Give back the material that follows, identical in every line.
Content starts
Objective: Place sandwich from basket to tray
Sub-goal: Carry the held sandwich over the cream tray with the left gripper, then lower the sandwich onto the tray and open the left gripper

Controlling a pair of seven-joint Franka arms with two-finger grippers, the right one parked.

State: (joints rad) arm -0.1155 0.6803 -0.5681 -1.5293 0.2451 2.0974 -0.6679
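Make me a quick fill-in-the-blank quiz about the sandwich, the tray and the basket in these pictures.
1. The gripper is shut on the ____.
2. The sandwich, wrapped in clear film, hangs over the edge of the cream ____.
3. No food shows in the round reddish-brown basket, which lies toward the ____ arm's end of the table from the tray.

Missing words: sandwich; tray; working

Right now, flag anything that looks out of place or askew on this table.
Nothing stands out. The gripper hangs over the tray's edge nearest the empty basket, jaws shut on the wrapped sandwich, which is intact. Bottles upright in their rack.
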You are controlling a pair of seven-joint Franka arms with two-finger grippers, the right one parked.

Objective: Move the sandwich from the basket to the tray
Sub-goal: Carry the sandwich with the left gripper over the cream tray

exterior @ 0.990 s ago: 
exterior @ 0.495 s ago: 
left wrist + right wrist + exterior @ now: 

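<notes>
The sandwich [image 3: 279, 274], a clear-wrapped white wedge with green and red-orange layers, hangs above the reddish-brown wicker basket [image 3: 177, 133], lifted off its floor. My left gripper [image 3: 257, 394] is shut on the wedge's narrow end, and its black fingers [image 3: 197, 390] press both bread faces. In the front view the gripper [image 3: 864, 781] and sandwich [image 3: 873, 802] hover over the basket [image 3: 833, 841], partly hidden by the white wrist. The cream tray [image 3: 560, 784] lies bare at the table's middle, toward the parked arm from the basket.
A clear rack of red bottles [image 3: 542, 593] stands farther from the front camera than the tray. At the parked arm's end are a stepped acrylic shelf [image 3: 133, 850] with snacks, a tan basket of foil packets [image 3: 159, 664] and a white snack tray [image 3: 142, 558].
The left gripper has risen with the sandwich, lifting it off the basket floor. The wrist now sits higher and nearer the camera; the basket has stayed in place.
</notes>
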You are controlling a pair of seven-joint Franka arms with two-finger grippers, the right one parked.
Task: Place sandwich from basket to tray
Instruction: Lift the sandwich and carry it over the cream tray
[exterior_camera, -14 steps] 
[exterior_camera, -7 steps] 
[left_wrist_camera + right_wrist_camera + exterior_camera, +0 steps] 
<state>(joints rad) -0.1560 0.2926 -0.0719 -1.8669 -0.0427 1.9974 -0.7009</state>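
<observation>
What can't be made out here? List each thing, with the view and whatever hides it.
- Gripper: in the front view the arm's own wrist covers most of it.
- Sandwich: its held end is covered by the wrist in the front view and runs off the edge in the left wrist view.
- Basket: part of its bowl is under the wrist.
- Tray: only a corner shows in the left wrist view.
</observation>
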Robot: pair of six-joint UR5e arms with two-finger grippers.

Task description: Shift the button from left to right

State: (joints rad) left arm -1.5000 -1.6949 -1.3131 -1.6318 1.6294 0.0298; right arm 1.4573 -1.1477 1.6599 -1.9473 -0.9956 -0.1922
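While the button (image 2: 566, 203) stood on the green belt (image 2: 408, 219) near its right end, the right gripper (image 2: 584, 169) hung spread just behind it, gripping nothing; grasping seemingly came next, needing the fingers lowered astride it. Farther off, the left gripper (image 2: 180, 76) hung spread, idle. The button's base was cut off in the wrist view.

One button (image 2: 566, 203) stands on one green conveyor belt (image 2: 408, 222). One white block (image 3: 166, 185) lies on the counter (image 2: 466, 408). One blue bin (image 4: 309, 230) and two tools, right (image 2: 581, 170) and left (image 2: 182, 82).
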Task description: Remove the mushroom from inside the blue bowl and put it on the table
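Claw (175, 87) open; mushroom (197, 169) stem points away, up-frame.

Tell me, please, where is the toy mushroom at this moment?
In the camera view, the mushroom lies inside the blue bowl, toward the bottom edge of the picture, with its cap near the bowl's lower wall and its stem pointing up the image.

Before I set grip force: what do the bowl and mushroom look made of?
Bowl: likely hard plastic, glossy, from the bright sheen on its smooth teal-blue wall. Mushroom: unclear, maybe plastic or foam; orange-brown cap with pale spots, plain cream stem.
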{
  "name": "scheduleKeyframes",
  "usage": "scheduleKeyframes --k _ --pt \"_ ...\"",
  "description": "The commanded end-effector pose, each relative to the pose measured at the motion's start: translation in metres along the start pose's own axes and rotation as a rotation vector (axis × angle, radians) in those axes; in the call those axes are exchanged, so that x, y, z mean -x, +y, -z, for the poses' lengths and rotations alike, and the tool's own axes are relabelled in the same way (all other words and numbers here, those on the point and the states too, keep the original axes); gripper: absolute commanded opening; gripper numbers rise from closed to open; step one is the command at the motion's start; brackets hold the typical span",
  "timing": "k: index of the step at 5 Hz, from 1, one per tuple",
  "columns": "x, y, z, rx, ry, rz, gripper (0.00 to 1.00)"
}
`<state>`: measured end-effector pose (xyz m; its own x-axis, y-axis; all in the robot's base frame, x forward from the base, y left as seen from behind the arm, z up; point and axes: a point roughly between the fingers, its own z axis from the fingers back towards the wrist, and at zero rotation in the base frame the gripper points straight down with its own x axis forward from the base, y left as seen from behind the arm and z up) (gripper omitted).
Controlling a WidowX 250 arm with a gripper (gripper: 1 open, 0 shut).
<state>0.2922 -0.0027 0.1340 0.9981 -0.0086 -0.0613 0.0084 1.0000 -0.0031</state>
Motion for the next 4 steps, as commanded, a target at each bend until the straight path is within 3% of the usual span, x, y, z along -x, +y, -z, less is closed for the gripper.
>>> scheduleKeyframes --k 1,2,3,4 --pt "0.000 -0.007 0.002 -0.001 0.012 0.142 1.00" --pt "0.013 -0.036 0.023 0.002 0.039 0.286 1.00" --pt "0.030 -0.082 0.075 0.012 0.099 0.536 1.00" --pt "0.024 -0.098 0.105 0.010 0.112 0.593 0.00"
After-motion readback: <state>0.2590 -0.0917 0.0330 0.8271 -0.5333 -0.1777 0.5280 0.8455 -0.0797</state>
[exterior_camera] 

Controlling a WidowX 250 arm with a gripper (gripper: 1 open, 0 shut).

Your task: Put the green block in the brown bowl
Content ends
__Expected output__:
Objective: Place sandwich from basket to tray
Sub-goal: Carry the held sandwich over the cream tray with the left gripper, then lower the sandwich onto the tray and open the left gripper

Controlling a pair of seven-joint Franka arms with two-finger grippers, the right one parked.

State: (joints rad) arm -0.1155 0.6803 -0.5681 -1.5293 0.2451 2.0974 -0.6679
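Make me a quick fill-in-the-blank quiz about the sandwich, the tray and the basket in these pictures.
1. The gripper is shut on the ____.
2. The sandwich, wrapped in clear film, hangs over the edge of the cream ____.
3. No food shows in the round reddish-brown basket, which lies toward the ____ arm's end of the table from the tray.

Missing words: sandwich; tray; working

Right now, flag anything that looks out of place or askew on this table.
Nothing stands out. The gripper hangs over the tray's edge nearest the empty basket, jaws shut on the wrapped sandwich, which is intact. Bottles upright in their rack.
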You are controlling a pair of seven-joint Franka arms with two-finger grippers, the right one parked.

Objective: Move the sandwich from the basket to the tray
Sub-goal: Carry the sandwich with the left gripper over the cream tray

exterior @ 0.990 s ago: 
exterior @ 0.495 s ago: 
left wrist + right wrist + exterior @ now: 

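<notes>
The sandwich [image 3: 279, 274], a clear-wrapped white wedge with green and red-orange layers, hangs above the reddish-brown wicker basket [image 3: 177, 133], lifted off its floor. My left gripper [image 3: 257, 394] is shut on the wedge's narrow end, and its black fingers [image 3: 197, 390] press both bread faces. In the front view the gripper [image 3: 864, 781] and sandwich [image 3: 873, 802] hover over the basket [image 3: 833, 841], partly hidden by the white wrist. The cream tray [image 3: 560, 784] lies bare at the table's middle, toward the parked arm from the basket.
A clear rack of red bottles [image 3: 542, 593] stands farther from the front camera than the tray. At the parked arm's end are a stepped acrylic shelf [image 3: 133, 850] with snacks, a tan basket of foil packets [image 3: 159, 664] and a white snack tray [image 3: 142, 558].
The left gripper has risen with the sandwich, lifting it off the basket floor. The wrist now sits higher and nearer the camera; the basket has stayed in place.
</notes>
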You are controlling a pair of seven-joint Franka arms with two-finger grippers, the right one parked.
Task: Place sandwich from basket to tray
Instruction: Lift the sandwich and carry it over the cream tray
[exterior_camera, -14 steps] 
[exterior_camera, -7 steps] 
[left_wrist_camera + right_wrist_camera + exterior_camera, +0 steps] 
<state>(joints rad) -0.1560 0.2926 -0.0719 -1.8669 -0.0427 1.9974 -0.7009</state>
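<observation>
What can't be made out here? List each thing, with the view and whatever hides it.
- Gripper: in the front view the arm's own wrist covers most of it.
- Sandwich: its held end is covered by the wrist in the front view and runs off the edge in the left wrist view.
- Basket: part of its bowl is under the wrist.
- Tray: only a corner shows in the left wrist view.
</observation>
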Robot: pair of six-joint UR5e arms with two-finger grippers.

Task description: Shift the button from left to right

State: (joints rad) left arm -1.5000 -1.6949 -1.3131 -1.6318 1.6294 0.0298; right arm 1.4573 -1.1477 1.6599 -1.9473 -0.9956 -0.1922
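While the button (image 2: 566, 203) stood on the green belt (image 2: 408, 219) near its right end, the right gripper (image 2: 584, 169) hung spread just behind it, gripping nothing; grasping seemingly came next, needing the fingers lowered astride it. Farther off, the left gripper (image 2: 180, 76) hung spread, idle. The button's base was cut off in the wrist view.

One button (image 2: 566, 203) stands on one green conveyor belt (image 2: 408, 222). One white block (image 3: 166, 185) lies on the counter (image 2: 466, 408). One blue bin (image 4: 309, 230) and two tools, right (image 2: 581, 170) and left (image 2: 182, 82).
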Task description: Remove the mushroom from inside the blue bowl and put it on the table
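Claw (175, 87) open; mushroom (197, 169) stem points away, up-frame.

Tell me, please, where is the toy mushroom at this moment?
In the camera view, the mushroom lies inside the blue bowl, toward the bottom edge of the picture, with its cap near the bowl's lower wall and its stem pointing up the image.

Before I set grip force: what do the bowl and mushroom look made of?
Bowl: likely hard plastic, glossy, from the bright sheen on its smooth teal-blue wall. Mushroom: unclear, maybe plastic or foam; orange-brown cap with pale spots, plain cream stem.
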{
  "name": "scheduleKeyframes",
  "usage": "scheduleKeyframes --k _ --pt \"_ ...\"",
  "description": "The commanded end-effector pose, each relative to the pose measured at the motion's start: translation in metres along the start pose's own axes and rotation as a rotation vector (axis × angle, radians) in those axes; in the call those axes are exchanged, so that x, y, z mean -x, +y, -z, for the poses' lengths and rotations alike, and the tool's own axes are relabelled in the same way (all other words and numbers here, those on the point and the states too, keep the original axes); gripper: absolute commanded opening; gripper numbers rise from closed to open; step one is the command at the motion's start; brackets hold the typical span",
  "timing": "k: index of the step at 5 Hz, from 1, one per tuple",
  "columns": "x, y, z, rx, ry, rz, gripper (0.00 to 1.00)"
}
`<state>`: measured end-effector pose (xyz m; its own x-axis, y-axis; all in the robot's base frame, x forward from the base, y left as seen from behind the arm, z up; point and axes: a point roughly between the fingers, its own z axis from the fingers back towards the wrist, and at zero rotation in the base frame the gripper points straight down with its own x axis forward from the base, y left as seen from behind the arm and z up) (gripper omitted).
Controlling a WidowX 250 arm with a gripper (gripper: 1 open, 0 shut).
<state>0.2922 -0.0027 0.1340 0.9981 -0.0086 -0.0613 0.0084 1.0000 -0.0031</state>
Motion for the next 4 steps, as commanded, a target at each bend until the straight path is within 3% of the usual span, x, y, z along -x, +y, -z, less is closed for the gripper.
>>> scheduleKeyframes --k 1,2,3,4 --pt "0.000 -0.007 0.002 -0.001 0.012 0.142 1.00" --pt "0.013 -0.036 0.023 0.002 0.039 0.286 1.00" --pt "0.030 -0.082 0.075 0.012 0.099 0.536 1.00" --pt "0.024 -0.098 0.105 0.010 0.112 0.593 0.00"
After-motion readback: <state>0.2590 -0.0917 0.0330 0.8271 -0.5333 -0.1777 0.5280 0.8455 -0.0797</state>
[exterior_camera] 

Controlling a WidowX 250 arm with a gripper (gripper: 1 open, 0 shut).

Your task: Put the green block in the brown bowl

The exercise has been completed.